I had been thinking of these recently, and will work on posting an article on Teilhard’s spiritual vision of the world (instead of focusing on his most known and more scientific work, The Phenomenon of Man). What strikes me as interesting is that Teilhard’s understanding of matter is deeply imaginative and multi-layered. A rock is not just a rock. From the perspective of “Omega,” a rock holds in it the seeds of all future modes of being. If we look at the physical universe not through our biological eye but our third eye, we can perhaps get a little closer to understanding Teilhard’s vision. He, much like Steiner (in my opinion) had a deep appreciation for imagination, and it is through this looking glass he viewed biological evolution. There are some points in his writing where he begins to sound deeply mystical, talking about a “place” where all things are one (Omega) and the unity that is hidden within all things has become apparent. I suppose you could summarize this view as: matter itself is divine, when you are looking at it through your own divine vision; it is only a matter of making that manifest and apparent.

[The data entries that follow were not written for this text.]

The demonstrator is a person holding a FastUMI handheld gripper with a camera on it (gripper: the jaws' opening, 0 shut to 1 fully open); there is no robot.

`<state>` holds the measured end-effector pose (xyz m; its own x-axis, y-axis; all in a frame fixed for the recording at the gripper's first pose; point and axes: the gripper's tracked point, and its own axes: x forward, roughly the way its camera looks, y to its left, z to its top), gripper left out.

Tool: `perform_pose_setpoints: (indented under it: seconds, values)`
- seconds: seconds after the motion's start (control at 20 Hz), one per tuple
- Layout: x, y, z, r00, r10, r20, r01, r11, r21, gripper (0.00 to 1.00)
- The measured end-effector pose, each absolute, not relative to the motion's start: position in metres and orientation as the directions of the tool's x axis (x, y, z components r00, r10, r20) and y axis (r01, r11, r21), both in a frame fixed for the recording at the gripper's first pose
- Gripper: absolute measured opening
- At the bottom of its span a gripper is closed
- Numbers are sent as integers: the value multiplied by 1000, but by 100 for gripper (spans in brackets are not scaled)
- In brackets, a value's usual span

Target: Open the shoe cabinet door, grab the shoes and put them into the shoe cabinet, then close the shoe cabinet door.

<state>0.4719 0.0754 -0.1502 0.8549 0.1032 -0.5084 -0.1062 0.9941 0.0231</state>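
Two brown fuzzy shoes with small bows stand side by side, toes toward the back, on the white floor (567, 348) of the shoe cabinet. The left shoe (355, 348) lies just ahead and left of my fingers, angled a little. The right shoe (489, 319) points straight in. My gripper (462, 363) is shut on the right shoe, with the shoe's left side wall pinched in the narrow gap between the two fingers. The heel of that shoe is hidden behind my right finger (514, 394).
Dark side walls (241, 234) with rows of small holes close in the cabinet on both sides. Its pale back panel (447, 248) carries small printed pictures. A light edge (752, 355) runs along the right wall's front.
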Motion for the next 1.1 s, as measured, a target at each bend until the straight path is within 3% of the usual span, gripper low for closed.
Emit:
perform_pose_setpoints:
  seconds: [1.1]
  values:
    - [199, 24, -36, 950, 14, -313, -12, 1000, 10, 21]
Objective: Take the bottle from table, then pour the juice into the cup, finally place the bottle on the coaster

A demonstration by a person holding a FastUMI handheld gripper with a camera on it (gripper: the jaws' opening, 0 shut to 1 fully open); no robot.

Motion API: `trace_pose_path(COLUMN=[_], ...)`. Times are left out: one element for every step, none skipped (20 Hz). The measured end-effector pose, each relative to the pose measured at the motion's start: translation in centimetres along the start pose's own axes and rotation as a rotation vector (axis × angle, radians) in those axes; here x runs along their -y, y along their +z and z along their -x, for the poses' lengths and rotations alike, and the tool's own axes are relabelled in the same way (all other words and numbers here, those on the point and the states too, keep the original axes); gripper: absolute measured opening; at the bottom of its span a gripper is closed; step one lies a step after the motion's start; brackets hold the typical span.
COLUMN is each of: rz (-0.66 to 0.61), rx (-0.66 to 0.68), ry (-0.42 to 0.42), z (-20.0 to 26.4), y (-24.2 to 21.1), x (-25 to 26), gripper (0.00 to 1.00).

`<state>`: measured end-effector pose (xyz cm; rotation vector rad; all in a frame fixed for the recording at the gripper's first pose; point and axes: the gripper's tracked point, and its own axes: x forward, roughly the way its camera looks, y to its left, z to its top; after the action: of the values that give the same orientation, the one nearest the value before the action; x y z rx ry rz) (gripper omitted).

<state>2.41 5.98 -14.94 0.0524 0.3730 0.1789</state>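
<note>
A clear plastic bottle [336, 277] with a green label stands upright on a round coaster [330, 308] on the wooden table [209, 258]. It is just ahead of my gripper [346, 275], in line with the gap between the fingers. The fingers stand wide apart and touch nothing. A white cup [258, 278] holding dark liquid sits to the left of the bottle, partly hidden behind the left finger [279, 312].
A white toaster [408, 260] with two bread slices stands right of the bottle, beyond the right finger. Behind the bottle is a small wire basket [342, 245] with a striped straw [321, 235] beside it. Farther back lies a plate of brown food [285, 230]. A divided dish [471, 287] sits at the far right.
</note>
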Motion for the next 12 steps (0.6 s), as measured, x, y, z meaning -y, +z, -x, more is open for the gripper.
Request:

At any rate, here is a snippet or two of the highlights: 
Teilhard and the Question of Life’s Suffering 

Teilhard’s many writings imply, the fact of an evolving, and hence unfinished, universe, alters dramatically the cosmic context in which theology and theodicy must now function if they are to be believable. If the universe, as Teilhard emphasizes, is still coming into being, if it is even now being drawn toward a new future from its original condition of fragmentation and simplicity, it could never have existed in any initial state of perfection. The universe, in a sense, does not fully exist even yet, so how could it have been fully actualized in the past? Teilhard’s synthesis of faith and evolution makes it clear that in the absence of any past state of completed creation the idea of restoration is no longer applicable.

Teilhard proposes an alternative cosmological framework, one that is fully supported by science, to serve as the context for theology’s reflections on the meaning of suffering—and here I am talking about all of life’s suffering and not just our own. In a universe that is still unfinished—one that is even today emerging from the “nothingness” of primal multiplicity—the attribute of perfection can be applied only to a future cosmic unity that will occur in the everlasting care of a God who calls the universe into being from up ahead in the future.